[Records excerpted from a collection]
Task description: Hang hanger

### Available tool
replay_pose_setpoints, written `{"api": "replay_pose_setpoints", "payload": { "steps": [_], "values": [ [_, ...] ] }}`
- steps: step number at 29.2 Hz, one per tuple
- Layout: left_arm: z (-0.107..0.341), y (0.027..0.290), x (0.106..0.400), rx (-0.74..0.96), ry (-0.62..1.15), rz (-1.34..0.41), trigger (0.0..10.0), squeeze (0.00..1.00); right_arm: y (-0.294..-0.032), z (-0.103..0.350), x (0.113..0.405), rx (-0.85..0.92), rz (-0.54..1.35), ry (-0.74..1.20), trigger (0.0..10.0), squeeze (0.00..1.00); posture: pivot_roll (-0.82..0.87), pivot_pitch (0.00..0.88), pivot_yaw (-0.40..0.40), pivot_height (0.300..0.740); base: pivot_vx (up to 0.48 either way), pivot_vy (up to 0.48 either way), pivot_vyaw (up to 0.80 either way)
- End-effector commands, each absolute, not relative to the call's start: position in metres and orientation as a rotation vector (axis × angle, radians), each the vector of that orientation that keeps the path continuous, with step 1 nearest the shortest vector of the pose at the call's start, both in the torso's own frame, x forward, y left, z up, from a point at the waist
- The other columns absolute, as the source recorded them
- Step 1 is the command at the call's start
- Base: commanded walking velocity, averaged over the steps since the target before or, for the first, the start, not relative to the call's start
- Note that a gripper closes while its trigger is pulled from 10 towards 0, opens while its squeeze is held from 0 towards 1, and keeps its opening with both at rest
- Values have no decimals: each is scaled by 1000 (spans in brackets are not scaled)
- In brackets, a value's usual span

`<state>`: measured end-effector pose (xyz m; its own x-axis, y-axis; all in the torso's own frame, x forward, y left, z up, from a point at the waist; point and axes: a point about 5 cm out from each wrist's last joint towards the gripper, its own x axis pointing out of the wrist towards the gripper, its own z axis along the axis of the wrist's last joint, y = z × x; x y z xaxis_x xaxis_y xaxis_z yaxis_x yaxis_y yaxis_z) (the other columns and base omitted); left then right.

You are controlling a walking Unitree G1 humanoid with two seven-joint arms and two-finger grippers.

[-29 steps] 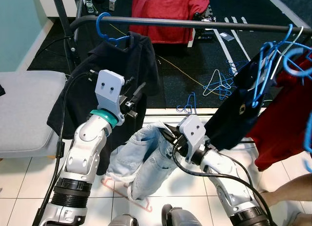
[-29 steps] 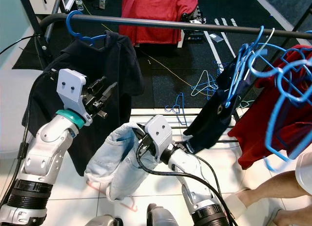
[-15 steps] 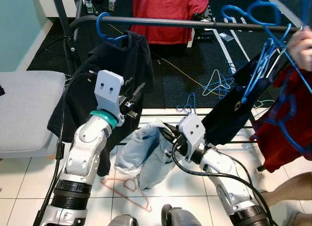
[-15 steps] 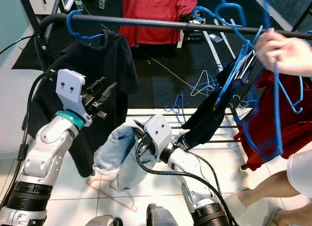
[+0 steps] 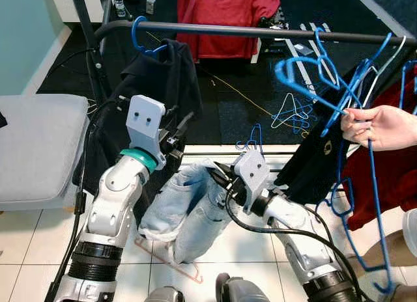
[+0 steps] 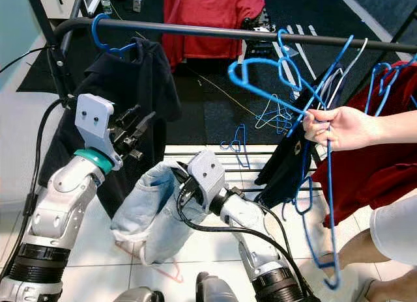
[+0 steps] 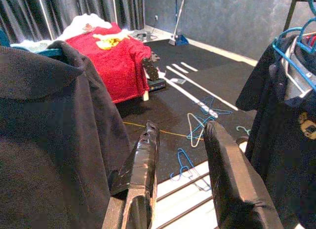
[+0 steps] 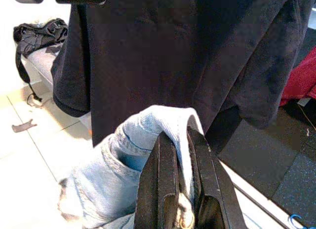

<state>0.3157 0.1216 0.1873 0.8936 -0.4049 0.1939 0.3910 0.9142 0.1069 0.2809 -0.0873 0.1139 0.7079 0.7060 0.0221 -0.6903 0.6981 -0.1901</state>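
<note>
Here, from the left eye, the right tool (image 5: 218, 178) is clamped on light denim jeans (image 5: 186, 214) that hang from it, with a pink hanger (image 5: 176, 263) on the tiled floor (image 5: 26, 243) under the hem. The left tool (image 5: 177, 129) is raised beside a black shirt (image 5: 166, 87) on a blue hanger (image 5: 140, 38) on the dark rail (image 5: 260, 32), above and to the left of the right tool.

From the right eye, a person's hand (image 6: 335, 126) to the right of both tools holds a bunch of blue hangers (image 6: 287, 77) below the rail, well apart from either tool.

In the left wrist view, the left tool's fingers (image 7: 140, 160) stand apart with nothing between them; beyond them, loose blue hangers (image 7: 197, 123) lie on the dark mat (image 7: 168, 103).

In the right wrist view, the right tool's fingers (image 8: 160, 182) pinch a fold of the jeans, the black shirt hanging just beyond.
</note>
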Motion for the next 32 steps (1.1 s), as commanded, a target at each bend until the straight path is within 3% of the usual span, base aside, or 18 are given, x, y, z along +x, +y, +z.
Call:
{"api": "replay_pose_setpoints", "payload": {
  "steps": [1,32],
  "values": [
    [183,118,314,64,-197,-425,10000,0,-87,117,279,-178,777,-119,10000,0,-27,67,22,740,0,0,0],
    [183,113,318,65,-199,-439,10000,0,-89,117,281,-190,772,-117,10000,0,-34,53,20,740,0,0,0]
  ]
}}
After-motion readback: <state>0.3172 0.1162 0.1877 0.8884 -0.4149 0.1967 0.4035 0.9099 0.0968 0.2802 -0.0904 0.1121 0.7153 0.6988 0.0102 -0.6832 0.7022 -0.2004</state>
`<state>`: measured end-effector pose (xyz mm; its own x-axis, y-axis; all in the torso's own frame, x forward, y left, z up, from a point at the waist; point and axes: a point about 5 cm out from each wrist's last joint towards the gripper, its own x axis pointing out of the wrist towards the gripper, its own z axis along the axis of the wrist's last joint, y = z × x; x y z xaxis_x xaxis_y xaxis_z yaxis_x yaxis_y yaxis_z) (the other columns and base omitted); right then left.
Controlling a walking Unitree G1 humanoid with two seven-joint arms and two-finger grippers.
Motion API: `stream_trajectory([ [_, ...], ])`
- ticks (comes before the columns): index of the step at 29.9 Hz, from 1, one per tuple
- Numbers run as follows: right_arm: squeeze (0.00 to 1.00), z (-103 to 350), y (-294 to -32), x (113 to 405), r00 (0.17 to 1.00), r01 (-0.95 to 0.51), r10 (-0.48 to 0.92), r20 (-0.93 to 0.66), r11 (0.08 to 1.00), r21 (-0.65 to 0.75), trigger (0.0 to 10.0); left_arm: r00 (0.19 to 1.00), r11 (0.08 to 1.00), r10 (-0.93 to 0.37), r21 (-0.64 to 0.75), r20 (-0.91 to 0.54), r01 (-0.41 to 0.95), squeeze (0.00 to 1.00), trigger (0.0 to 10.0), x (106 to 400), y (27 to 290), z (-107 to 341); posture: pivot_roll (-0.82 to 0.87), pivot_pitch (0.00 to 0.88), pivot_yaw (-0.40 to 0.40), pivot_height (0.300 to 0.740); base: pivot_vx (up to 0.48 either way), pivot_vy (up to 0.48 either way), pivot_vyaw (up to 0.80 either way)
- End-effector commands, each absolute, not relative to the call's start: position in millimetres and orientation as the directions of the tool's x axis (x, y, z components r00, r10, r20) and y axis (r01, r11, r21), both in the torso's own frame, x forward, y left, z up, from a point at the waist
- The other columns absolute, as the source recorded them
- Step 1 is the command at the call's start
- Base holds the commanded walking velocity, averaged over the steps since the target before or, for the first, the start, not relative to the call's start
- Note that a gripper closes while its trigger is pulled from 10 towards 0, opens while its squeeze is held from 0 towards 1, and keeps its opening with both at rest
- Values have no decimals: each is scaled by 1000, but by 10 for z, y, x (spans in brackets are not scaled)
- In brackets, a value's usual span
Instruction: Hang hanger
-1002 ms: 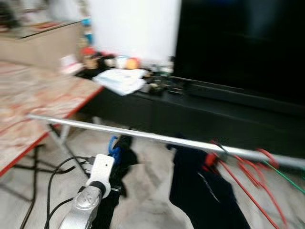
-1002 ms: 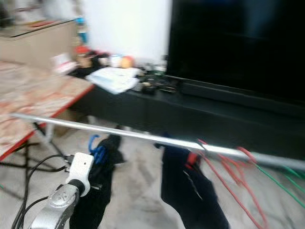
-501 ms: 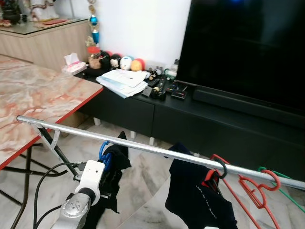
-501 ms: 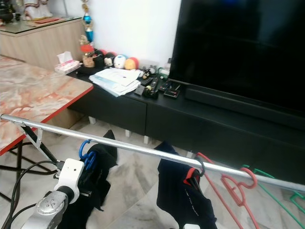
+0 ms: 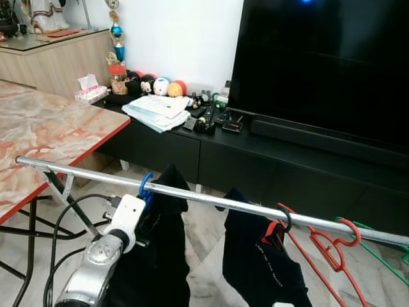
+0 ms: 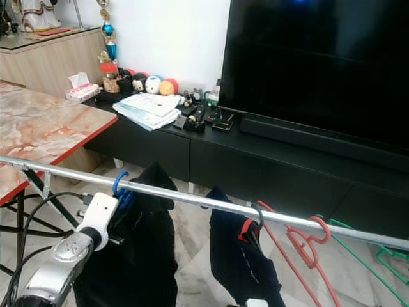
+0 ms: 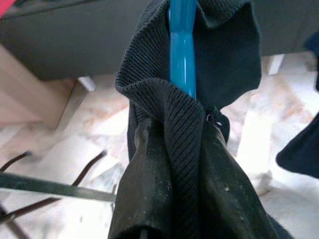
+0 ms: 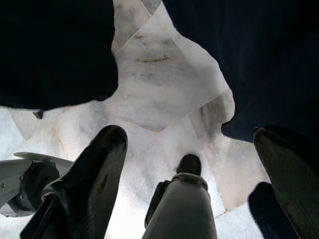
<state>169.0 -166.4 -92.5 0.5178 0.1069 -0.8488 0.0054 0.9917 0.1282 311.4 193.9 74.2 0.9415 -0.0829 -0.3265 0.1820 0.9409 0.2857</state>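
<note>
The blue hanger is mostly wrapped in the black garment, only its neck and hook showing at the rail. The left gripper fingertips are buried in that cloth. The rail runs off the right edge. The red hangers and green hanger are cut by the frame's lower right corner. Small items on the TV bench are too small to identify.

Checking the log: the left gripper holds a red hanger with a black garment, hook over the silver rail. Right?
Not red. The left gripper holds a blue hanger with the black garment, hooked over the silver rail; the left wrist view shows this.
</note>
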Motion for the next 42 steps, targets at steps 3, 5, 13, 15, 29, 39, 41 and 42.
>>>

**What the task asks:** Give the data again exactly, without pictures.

**Expected output:**
Task description: Hang hanger

### Available tool
replay_pose_setpoints, written `{"api": "replay_pose_setpoints", "payload": { "steps": [_], "values": [ [_, ...] ] }}`
- steps: step number at 29.2 Hz, one per tuple
- Layout: left_arm: z (-0.107..0.341), y (0.027..0.290), x (0.106..0.400), rx (-0.74..0.96), ry (-0.62..1.15), rz (-1.34..0.41), trigger (0.0..10.0), squeeze (0.00..1.00); right_arm: y (-0.294..-0.032), z (-0.103..0.350), x (0.113..0.405), rx (-0.85..0.92), rz (-0.54..1.35), ry (-0.74..1.20), trigger (0.0..10.0), squeeze (0.00..1.00); posture: pivot_roll (-0.82..0.87), pivot_pitch (0.00..0.88), pivot_yaw (-0.40..0.40), pivot_height (0.300..0.740); base: pivot_vx (up to 0.48 either way), pivot_vy (up to 0.48 either way), pivot_vyaw (up to 0.80 either way)
- End-effector commands, each absolute, not relative to the call's start: position in metres and orientation as a rotation vector (axis × angle, radians), each the vector of that orientation that keeps the path continuous, with step 1 nearest the shortest vector of the pose at the call's start, both in the torso's own frame, x forward, y left, z up, from a point at the waist
- The other columns absolute, as the source recorded them
- Step 1 is the command at the call's start
- Base: commanded walking velocity, averaged over the steps since the target before or, for the first, the start, not relative to the call's start
- Note that a gripper closes while its trigger is pulled from 10 towards 0, opens while its squeeze is held from 0 towards 1, and keeps its opening with both at rest
- Values have no decimals: each is scaled by 1000 (spans in brackets are not scaled)
- In brackets, a value's usual span

`<state>`: measured end-effector pose (xyz m; its own x-axis, y-axis; all in the torso's own frame, x forward, y left, z up, from a point at the waist; point and axes: a point about 5 cm out from each wrist's last joint towards the gripper, its own x axis pointing out of the wrist towards the gripper, its own z axis along the axis of the wrist's last joint, y = z × x; x y z xaxis_x xaxis_y xaxis_z yaxis_x yaxis_y yaxis_z) (the other columns and base omitted); left then right.

You are controlling a walking Unitree G1 humanoid with two seven-joint arms and two-finger grippers.

[-29 steps] 
[-29 steps] 
[-15 steps] 
[-15 steps] 
[+0 steps] 
[+0 steps] 
[+0 steps] 
[+0 steps] 

<state>0.3157 0.1216 0.1873 0.8936 -0.4049 0.1939 0.3910 0.9142 0.1069 0.2809 -0.0873 0.1139 0.7079 0.7060 0.0221 -0.6903 0.6981 -0.1901</state>
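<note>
Here, from the left eye, the right tool (image 5: 218, 178) is clamped on light denim jeans (image 5: 186, 214) that hang from it, with a pink hanger (image 5: 176, 263) on the tiled floor (image 5: 26, 243) under the hem. The left tool (image 5: 177, 129) is raised beside a black shirt (image 5: 166, 87) on a blue hanger (image 5: 140, 38) on the dark rail (image 5: 260, 32), above and to the left of the right tool.

From the right eye, a person's hand (image 6: 335, 126) to the right of both tools holds a bunch of blue hangers (image 6: 287, 77) below the rail, well apart from either tool.

In the left wrist view, the left tool's fingers (image 7: 140, 160) stand apart with nothing between them; beyond them, loose blue hangers (image 7: 197, 123) lie on the dark mat (image 7: 168, 103).

In the right wrist view, the right tool's fingers (image 8: 160, 182) pinch a fold of the jeans, the black shirt hanging just beyond.
</note>
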Motion for the next 32 steps (1.1 s), as commanded, a target at each bend until the straight path is within 3% of the usual span, base aside, or 18 are given, x, y, z along +x, +y, +z.
Call:
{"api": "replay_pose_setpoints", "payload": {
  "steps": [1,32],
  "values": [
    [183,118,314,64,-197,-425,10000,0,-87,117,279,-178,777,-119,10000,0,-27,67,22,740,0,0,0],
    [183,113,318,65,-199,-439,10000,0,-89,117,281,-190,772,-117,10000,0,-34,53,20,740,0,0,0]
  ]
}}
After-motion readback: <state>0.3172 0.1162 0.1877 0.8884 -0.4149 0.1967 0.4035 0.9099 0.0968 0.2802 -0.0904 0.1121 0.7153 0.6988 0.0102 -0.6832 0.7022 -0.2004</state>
`<state>`: measured end-effector pose (xyz mm; its own x-axis, y-axis; all in the torso's own frame, x forward, y left, z up, from a point at the waist; point and axes: a point about 5 cm out from each wrist's last joint towards the gripper, its own x axis pointing out of the wrist towards the gripper, its own z axis along the axis of the wrist's last joint, y = z × x; x y z xaxis_x xaxis_y xaxis_z yaxis_x yaxis_y yaxis_z) (the other columns and base omitted); right then left.
Controlling a walking Unitree G1 humanoid with two seven-joint arms and two-finger grippers.
Motion API: `stream_trajectory([ [_, ...], ])`
- ticks (comes before the columns): index of the step at 29.9 Hz, from 1, one per tuple
- Numbers run as follows: right_arm: squeeze (0.00 to 1.00), z (-103 to 350), y (-294 to -32), x (113 to 405), r00 (0.17 to 1.00), r01 (-0.95 to 0.51), r10 (-0.48 to 0.92), r20 (-0.93 to 0.66), r11 (0.08 to 1.00), r21 (-0.65 to 0.75), trigger (0.0 to 10.0); left_arm: r00 (0.19 to 1.00), r11 (0.08 to 1.00), r10 (-0.93 to 0.37), r21 (-0.64 to 0.75), r20 (-0.91 to 0.54), r01 (-0.41 to 0.95), squeeze (0.00 to 1.00), trigger (0.0 to 10.0), x (106 to 400), y (27 to 290), z (-107 to 341); posture: pivot_roll (-0.82 to 0.87), pivot_pitch (0.00 to 0.88), pivot_yaw (-0.40 to 0.40), pivot_height (0.300 to 0.740); base: pivot_vx (up to 0.48 either way), pivot_vy (up to 0.48 either way), pivot_vyaw (up to 0.80 either way)
- End-effector commands, each absolute, not relative to the call's start: position in millimetres and orientation as the directions of the tool's x axis (x, y, z components r00, r10, r20) and y axis (r01, r11, r21), both in the torso's own frame, x forward, y left, z up, from a point at the waist
- The other columns absolute, as the source recorded them
- Step 1 is the command at the call's start
- Base holds the commanded walking velocity, averaged over the steps since the target before or, for the first, the start, not relative to the call's start
- Note that a gripper closes while its trigger is pulled from 10 towards 0, opens while its squeeze is held from 0 towards 1, and keeps its opening with both at rest
- Values have no decimals: each is scaled by 1000, but by 10 for z, y, x (spans in brackets are not scaled)
- In brackets, a value's usual span
Instruction: Hang hanger
-1002 ms: 
-1002 ms: 
-501 ms: 
-501 ms: 
+0 ms: 
+0 ms: 
+0 ms: 
+0 ms: 
<state>169.0 -166.4 -92.5 0.5178 0.1069 -0.8488 0.0054 0.9917 0.1282 311.4 193.9 74.2 0.9415 -0.0829 -0.3265 0.1820 0.9409 0.2857</state>
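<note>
The blue hanger is mostly wrapped in the black garment, only its neck and hook showing at the rail. The left gripper fingertips are buried in that cloth. The rail runs off the right edge. The red hangers and green hanger are cut by the frame's lower right corner. Small items on the TV bench are too small to identify.

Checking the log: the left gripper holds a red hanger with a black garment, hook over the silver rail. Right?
Not red. The left gripper holds a blue hanger with the black garment, hooked over the silver rail; the left wrist view shows this.
</note>
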Motion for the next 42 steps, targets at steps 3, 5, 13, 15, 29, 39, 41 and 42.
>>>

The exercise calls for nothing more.